El cisma había sido proclamado sin nosotros intentarlo. Aquella disculpa tardía y a destiempo fue el desencadenante. Soberbia, egoísmo, amistad interesada fueron sus premisas. Los primeros años cegados por la juventud y por una educación ochentera, donde los mayores siempre tenían razón, fueron tolerados no sin ciertas tensiones. 

Como si de una epifanía se tratara la luna llena nos abrió los ojos contra aquel endiosamiento sin par. Urdimos el primer ataque al sistema establecido y nos gustó. Quizá el resultado no tuvo la repercusión esperada pero para nosotros había sido una victoria.

No tardamos en empezar a reclutar rebeldes a nuestra causa, mientras continuábamos acatando ciertas directivas de su dictadura. 

Cada vez más osados intentábamos cambiar el sistema desde dentro. Nuestros intentos, casi siempre vanos, eran descartados por su despotismo.

Su autocracia tenía los días contados. Habíamos encontrado el arma secreta. Nosotros. El escuadrón rebelde era su mejor, y prácticamente única, carta de presentación. Aquellos soldados habían superado al general y ya no necesitaban a aquel tirano. 

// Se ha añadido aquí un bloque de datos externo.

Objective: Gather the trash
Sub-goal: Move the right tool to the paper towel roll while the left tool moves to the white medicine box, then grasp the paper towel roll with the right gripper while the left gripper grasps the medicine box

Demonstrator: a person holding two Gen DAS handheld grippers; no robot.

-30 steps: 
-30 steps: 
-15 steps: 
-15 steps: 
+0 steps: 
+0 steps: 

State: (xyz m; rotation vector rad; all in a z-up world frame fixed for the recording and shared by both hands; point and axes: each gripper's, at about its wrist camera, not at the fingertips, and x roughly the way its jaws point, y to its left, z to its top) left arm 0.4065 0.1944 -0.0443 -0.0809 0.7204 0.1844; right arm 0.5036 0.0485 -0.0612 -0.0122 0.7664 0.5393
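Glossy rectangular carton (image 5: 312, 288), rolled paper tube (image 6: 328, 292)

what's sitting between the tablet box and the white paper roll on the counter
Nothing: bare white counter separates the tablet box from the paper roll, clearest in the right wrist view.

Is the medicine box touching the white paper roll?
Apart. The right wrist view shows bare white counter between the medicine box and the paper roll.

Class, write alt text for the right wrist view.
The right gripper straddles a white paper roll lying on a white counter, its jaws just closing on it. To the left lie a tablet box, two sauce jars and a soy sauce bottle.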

Grandes ovaciones los aclamaban tras los desfiles. Sabían que aquello le hacía hervir la sangre al opresor, aún así los necesitaba para darle la gloria que tanto se creía tener.

Jamás había agradecido sentida y personalmente aquella dignificación de su imperio a sus soldados, lo cual le hacía más vil y despreciable.

Tras el último desfile hemos desertado. Ahora nos buscan. Algunos nos dicen que para obtener su perdón. Pero todos sabemos que si nos cogen seremos fusilados en la plaza mayor cuando el sol se encuentre en su cenit.